## TASK PROMPT
Each line of the data below that carries the word "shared" needs to be copied.

(Beginning of GIVEN DATA)

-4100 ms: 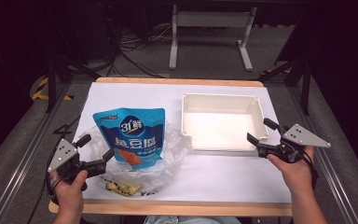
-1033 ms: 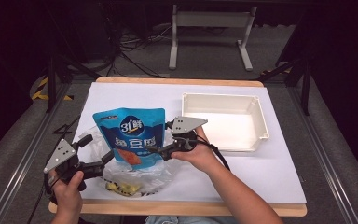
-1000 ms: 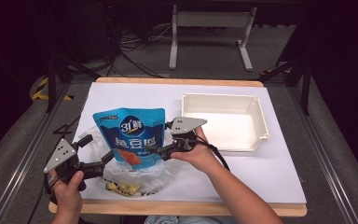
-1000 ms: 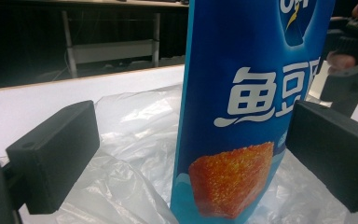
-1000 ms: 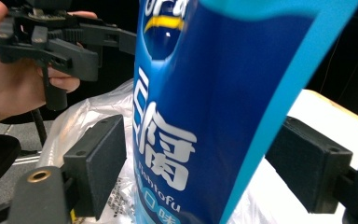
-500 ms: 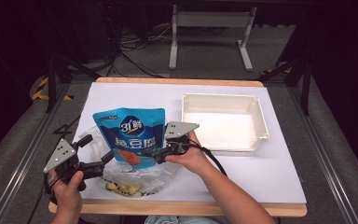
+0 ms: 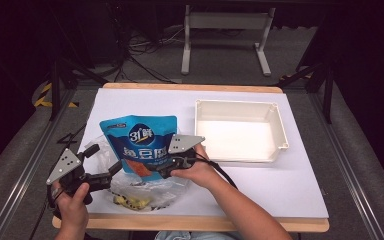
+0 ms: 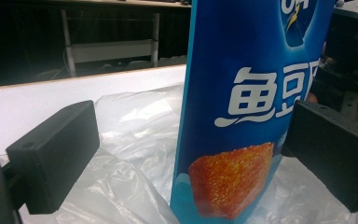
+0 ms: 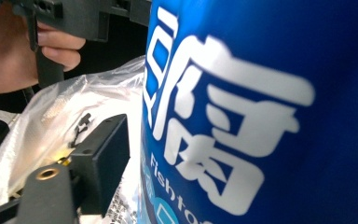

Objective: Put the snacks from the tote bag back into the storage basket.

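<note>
A dark room with a metal stand at the far side surrounds a white-covered worktop [image 7: 290, 185]. At the near left, the left gripper [image 7: 111, 171] hovers with its fingers [image 8: 56, 154] released and spread wide; in the left gripper view the blue pouch [image 7: 142, 147] stands between them, untouched by either. The pouch sits left of centre on a clear plastic bag [image 7: 160, 187], whose near end holds some yellowish pieces [image 7: 130, 201]. The right gripper [image 7: 156, 173] reaches in from the right to the pouch's near right edge. Its view looks along the pouch face, with one finger [image 9: 102, 158] apart from it and the other hidden, so I cannot tell whether it grips. To the right lies an empty white tray [image 7: 240, 131].

Judging by this, the work is at an early stage: the pouch remains on the bag, and lifting and moving it, perhaps into the tray, is left.

Counted: one pouch, one bag, one tray, two grippers.
</note>
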Demonstrator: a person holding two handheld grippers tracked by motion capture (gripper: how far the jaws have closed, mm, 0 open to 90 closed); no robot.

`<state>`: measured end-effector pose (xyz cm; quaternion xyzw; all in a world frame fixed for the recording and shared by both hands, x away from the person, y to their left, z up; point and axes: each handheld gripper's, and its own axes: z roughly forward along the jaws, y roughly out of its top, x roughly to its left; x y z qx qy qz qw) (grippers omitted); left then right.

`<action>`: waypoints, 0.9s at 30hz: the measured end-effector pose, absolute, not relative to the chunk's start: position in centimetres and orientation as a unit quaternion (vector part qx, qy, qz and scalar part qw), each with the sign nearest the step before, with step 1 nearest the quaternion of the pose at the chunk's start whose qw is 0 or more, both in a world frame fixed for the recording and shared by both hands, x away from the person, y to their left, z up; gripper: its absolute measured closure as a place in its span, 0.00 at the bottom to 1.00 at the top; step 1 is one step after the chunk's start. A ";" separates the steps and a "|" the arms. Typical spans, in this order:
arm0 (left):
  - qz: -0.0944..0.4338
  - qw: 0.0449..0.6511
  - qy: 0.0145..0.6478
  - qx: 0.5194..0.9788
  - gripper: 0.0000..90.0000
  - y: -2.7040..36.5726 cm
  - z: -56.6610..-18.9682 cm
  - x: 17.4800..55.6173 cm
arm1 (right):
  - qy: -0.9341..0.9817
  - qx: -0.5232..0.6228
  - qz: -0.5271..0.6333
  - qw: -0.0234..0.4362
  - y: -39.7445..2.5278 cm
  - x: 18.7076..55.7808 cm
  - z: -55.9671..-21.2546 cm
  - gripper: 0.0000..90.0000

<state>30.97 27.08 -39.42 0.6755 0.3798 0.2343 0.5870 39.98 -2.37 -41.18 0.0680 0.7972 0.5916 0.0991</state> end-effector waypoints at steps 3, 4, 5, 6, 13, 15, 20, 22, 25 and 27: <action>0.234 0.587 0.381 0.675 0.04 27.1 -39.5 31.0 | 0.801 0.068 0.586 0.103 -2.4 40.1 -41.3 0.35; 0.234 0.587 0.381 0.675 0.04 27.1 -39.5 31.0 | 0.803 0.068 0.583 0.103 -2.4 40.1 -41.4 0.36; 0.233 0.586 0.382 0.676 0.04 27.1 -39.5 31.0 | 0.803 0.068 0.583 0.103 -2.4 40.1 -41.4 0.36; 0.232 0.585 0.382 0.677 0.04 27.1 -39.5 31.0 | 0.803 0.068 0.583 0.102 -2.4 40.1 -41.4 0.39; 0.231 0.586 0.383 0.676 0.04 27.1 -39.5 31.1 | 0.805 0.064 0.583 0.093 -2.6 40.2 -41.4 0.53; 0.231 0.587 0.383 0.674 0.04 27.1 -39.6 31.1 | 0.806 0.065 0.581 0.091 -2.6 40.2 -41.3 0.54; 0.229 0.589 0.386 0.672 0.04 27.2 -39.6 31.1 | 0.807 0.072 0.579 0.090 -2.5 40.2 -41.2 0.57; 0.229 0.588 0.386 0.672 0.04 27.2 -39.7 31.2 | 0.809 0.072 0.576 0.092 -2.5 40.1 -41.1 0.58; 0.228 0.590 0.387 0.671 0.04 27.2 -39.7 31.2 | 0.812 0.069 0.572 0.096 -2.3 40.0 -41.0 0.59; 0.227 0.591 0.388 0.670 0.04 27.2 -39.8 31.2 | 0.814 0.071 0.569 0.095 -2.3 40.0 -40.8 0.60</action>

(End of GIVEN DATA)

## ANSWER SECTION
`<state>`: measured end-effector pose (xyz cm; quaternion xyzw; all in a world frame fixed for the recording and shared by both hands, x away from the person, y to their left, z up; point and axes: each handheld gripper's, and its own axes: z roughly forward along the jaws, y roughly out of its top, x roughly to its left; x y z qx qy qz qw) (grippers omitted); left then right.
`<action>`: waypoints, 0.9s at 30hz: the measured end-effector pose, absolute, not relative to the chunk's start: position in centimetres and orientation as a unit quaternion (vector part qx, qy, qz and scalar part qw), each with the sign nearest the step before, with step 1 nearest the quaternion of the pose at the chunk's start whose qw is 0 or more, both in a world frame fixed for the recording and shared by both hands, x away from the person, y to their left, z up; gripper: its absolute measured closure as a place in its span, 0.00 at the bottom to 1.00 at the top; step 1 is one step after the chunk's start. A ";" separates the steps and a "|" the arms. Typical spans, in this order:

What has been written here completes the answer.